Aim of the exercise:
Read through the lines below for the string "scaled" and copy each one that has it.

Study material:
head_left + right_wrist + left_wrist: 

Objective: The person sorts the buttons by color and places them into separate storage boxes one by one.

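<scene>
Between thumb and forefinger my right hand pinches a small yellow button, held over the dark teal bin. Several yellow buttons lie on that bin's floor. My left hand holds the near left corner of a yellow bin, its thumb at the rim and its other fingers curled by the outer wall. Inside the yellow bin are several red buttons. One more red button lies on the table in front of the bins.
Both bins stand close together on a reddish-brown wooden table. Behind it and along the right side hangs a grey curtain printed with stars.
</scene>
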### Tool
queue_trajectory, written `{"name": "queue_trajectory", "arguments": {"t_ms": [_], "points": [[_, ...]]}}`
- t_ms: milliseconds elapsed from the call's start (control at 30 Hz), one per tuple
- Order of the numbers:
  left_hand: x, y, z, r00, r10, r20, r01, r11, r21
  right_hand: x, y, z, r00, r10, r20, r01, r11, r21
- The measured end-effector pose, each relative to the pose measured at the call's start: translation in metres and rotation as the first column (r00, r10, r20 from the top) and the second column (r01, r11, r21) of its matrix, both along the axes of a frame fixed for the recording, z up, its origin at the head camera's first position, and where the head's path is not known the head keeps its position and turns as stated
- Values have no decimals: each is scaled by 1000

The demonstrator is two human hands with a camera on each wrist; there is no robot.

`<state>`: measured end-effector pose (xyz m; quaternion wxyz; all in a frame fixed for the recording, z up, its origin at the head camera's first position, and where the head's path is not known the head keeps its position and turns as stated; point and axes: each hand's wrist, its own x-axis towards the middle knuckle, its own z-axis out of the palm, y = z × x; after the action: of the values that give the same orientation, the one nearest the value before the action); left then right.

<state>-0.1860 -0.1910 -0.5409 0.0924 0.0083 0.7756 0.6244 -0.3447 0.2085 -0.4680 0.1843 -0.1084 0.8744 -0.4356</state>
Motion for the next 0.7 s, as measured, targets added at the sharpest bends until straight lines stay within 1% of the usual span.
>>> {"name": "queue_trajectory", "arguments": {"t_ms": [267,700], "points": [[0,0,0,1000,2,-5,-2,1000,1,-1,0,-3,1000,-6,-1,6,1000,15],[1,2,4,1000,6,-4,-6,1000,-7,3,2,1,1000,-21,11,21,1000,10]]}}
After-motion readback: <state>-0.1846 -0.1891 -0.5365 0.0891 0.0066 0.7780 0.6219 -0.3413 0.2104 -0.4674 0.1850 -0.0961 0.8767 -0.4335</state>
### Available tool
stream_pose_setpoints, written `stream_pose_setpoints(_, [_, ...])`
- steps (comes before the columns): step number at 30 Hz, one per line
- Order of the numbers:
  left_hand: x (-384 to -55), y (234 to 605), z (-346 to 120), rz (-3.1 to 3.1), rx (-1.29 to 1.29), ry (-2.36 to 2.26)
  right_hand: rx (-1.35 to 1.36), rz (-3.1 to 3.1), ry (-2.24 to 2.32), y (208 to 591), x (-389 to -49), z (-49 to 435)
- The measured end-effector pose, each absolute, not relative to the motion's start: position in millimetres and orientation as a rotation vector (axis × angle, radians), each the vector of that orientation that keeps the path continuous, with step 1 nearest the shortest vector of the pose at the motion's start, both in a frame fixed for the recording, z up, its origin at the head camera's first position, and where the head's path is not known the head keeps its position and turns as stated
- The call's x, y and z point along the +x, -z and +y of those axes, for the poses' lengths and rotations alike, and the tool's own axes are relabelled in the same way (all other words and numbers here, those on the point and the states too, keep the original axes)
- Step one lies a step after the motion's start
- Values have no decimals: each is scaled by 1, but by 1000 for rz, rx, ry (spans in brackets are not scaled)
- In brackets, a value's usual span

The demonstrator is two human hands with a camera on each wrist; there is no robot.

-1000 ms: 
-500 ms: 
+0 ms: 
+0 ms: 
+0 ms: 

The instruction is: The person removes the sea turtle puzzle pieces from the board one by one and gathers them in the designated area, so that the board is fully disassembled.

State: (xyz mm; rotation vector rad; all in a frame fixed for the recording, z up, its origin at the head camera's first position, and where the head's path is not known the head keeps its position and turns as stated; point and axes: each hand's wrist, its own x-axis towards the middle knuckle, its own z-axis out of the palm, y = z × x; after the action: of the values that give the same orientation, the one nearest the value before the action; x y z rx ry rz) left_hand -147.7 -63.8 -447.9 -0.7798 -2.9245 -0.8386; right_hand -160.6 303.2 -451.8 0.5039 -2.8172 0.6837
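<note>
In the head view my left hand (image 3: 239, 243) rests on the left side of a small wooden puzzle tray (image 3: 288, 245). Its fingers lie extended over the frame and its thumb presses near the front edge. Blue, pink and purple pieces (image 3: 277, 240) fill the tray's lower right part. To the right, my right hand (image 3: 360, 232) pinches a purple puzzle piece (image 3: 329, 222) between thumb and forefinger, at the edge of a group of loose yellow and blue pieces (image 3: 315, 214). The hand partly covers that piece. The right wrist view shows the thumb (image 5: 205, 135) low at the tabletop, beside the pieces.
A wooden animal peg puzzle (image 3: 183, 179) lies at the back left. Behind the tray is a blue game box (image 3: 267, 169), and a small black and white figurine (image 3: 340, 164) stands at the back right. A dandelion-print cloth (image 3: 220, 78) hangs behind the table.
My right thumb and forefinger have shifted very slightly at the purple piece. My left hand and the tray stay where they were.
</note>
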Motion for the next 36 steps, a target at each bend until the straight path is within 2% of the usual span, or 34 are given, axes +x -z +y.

Task result:
- Values have no decimals: each is scaled by 1000
- Values have no decimals: each is scaled by 1, but by 1000 for rz, rx, ry (spans in brackets are not scaled)

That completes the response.